Он стоял в нескольких шагах от нее: глаза — холодные как лед, лицо напряжено, словно высечено из камня… Он показался ей вдруг бесстрастным, безжалостным незнакомцем, и она чувствовала в этом свою вину.
— Ты не хочешь меня выслушать…
— Побойся Бога, Аллора! Я только и делал, что выслушивал твои россказни и прощал, как последний болван. Я допустил грубую ошибку. Вот если бы ты посидела подольше под замком в северной башне, то, возможно, поняла бы, что непослушание не всегда сходит с рук.
Она расправила плечи и гордо подняла голову.
— Ну что ж, великолепный лорд Брет, если вы не желаете меня выслушать, то выносите свой приговор без суда и следствия!
Он долго смотрел на нее.
— Кажется, я видел на крепостной площади высокий столб, специально предназначенный для особых случаев, любовь моя. Я прикажу высечь тебя кнутом — ради праздника всего сорок ударов. Утром я уезжаю, а ты останешься здесь до моего возвращения. Потом я решу, оставить ли тебя в крепости или сослать на некоторое время в поместье моего отца в Нормандии.
Он говорил спокойным тоном, без раздражения, и она поняла, что говорит он не сгоряча, а обдуманно, хотя сказанное причиняет ему боль.
Ей хотелось бы отнестись к его словам с презрением, показать, что покорно стерпит наказание, хотя считает его несправедливым, — пусть бы он все время мучился при воспоминании о своей жестокости. Но у нее дрожали колени. Она была так напугана, что едва держалась на ногах. Сорок ударов плетью! Ей приходилось видеть, как даже сильные мужчины теряли сознание после двадцати ударов. А потом ее ждет изгнание…
— Скажи-ка, — тихо сказала она, — ты намерен собственноручно поработать плетью.
— Нет, — ответил он. — Потому что я в такой ярости, что, возможно, не смогу остановиться на сорока ударах или вообще не смогу поднять плеть. Нет, леди, когда наказание будет приводиться в исполнение, меня уже не будет.
У Аллоры подкосились ноги, И она присела на край кровати, чтобы не упасть. Он подошел к ней и, взяв ее за подбородок, поднял на ноги.
— Ну, ты не намерена просить пощады, любовь моя. Скажи, что покорилась мне, скажи, что поняла, как сильно полюбила меня! — потребовал он, сверля ее взглядом.
Он вдруг запустил пальцы в ее волосы и больно, безжалостно прижался губами к ее губам. Чуть не задохнувшись, она сжала кулаки, отталкивая его.
— Значит, мне не стоит ждать, что ты скажешь или хотя бы прошепчешь о своей любви, — насмешливо спросил он.

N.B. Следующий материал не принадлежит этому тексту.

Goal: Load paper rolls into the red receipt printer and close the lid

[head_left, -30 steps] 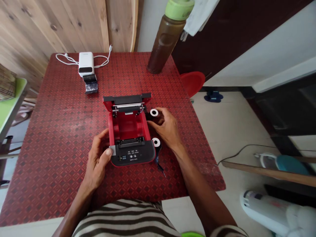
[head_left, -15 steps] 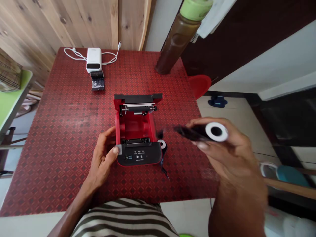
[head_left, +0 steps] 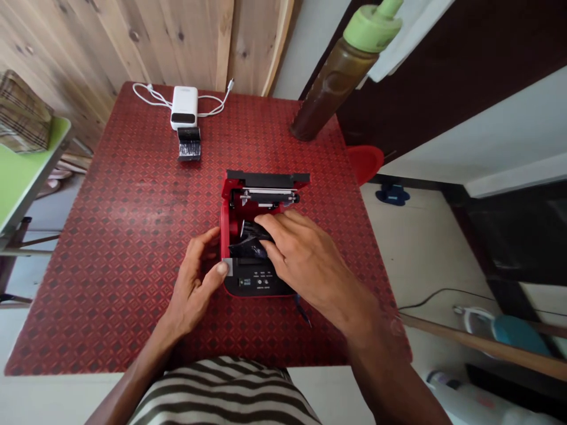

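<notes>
A small red printer (head_left: pixel 230 200) with a black front panel (head_left: pixel 259 282) stands open in the middle of the red patterned table (head_left: pixel 133 236), its lid tipped back. My right hand (head_left: pixel 296 254) reaches into the open bay, fingers closed on a black roll (head_left: pixel 250 236) that lies inside it. My left hand (head_left: pixel 197 283) grips the printer's left front corner, thumb on the grey corner piece. A thin dark strip (head_left: pixel 303 310) pokes out from under my right wrist, beside the printer.
A white power bank (head_left: pixel 184 115) with a white cable (head_left: pixel 150 94) and a small black device (head_left: pixel 189 143) lie at the table's far left. A brown bottle with a green cap (head_left: pixel 341 77) stands at the far right corner. A red stool (head_left: pixel 365 162) sits beyond the right edge.
My right hand lifted a black roll with a white core from beside the printer, swung it toward me, and has now brought it down into the printer's open bay. My left hand stayed.
</notes>
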`<state>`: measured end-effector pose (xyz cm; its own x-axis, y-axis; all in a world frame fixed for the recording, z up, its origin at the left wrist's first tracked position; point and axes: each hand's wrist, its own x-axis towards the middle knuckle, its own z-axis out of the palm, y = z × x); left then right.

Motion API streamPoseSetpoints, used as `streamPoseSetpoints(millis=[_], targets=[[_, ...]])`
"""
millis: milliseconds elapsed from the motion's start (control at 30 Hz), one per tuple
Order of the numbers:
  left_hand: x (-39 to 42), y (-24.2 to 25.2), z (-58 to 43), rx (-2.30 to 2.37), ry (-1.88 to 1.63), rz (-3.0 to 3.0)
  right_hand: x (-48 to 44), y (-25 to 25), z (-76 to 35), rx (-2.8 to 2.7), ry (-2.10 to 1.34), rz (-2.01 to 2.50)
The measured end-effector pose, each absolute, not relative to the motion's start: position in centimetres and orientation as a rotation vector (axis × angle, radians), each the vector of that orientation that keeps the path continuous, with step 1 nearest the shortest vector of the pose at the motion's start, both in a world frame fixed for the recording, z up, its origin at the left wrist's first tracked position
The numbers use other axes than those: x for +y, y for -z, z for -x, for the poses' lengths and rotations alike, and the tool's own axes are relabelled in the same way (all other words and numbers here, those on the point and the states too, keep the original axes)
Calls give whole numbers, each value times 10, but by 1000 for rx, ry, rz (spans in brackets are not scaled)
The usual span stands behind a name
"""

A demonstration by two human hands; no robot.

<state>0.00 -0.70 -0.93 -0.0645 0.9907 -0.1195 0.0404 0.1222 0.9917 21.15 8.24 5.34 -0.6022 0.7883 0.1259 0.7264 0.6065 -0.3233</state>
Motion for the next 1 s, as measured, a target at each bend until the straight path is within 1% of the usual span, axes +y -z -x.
streamPoseSetpoints(millis=[333,533,733,900,1000], targets=[[-9,13,0,1334,-1111,-1085,112,-41,-196,-2619,-465,1245],[-9,12,0,1333,-1119,-1090,115,-40,-187,-2754,-397,1359],[-10,13,0,1330,-1118,-1094,103,-54,-202,-2605,-565,1219],[-9,13,0,1322,-1148,-1103,84,-69,-228,-2474,-802,1000],[-8,12,1,1320,-1143,-1104,76,-68,-233,-2437,-848,999]])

Она чуть не плакала, но изо всех сил сдерживала слезы.
— Полюбить вас может разве что последняя кретинка, милорд! Какая-нибудь норманнка!
Он усмехнулся:
— Ага, вот оно, честное признание! Значит, ты меня не любишь, миледи. А мне показалось, что я стал тебе нужен. Ну, миледи, солги еще разок, ведь у тебя настоящий талант плести небылицы.
— Да, милорд! — в ярости воскликнула она. — У меня появилась потребность… быть с вами.
Он снова грубо впился губами в ее губы. Ей показалось даже, что она почувствовала привкус крови. Ухватившись пальцами за лиф платья, он сильно рванул его, разорвав сверху донизу.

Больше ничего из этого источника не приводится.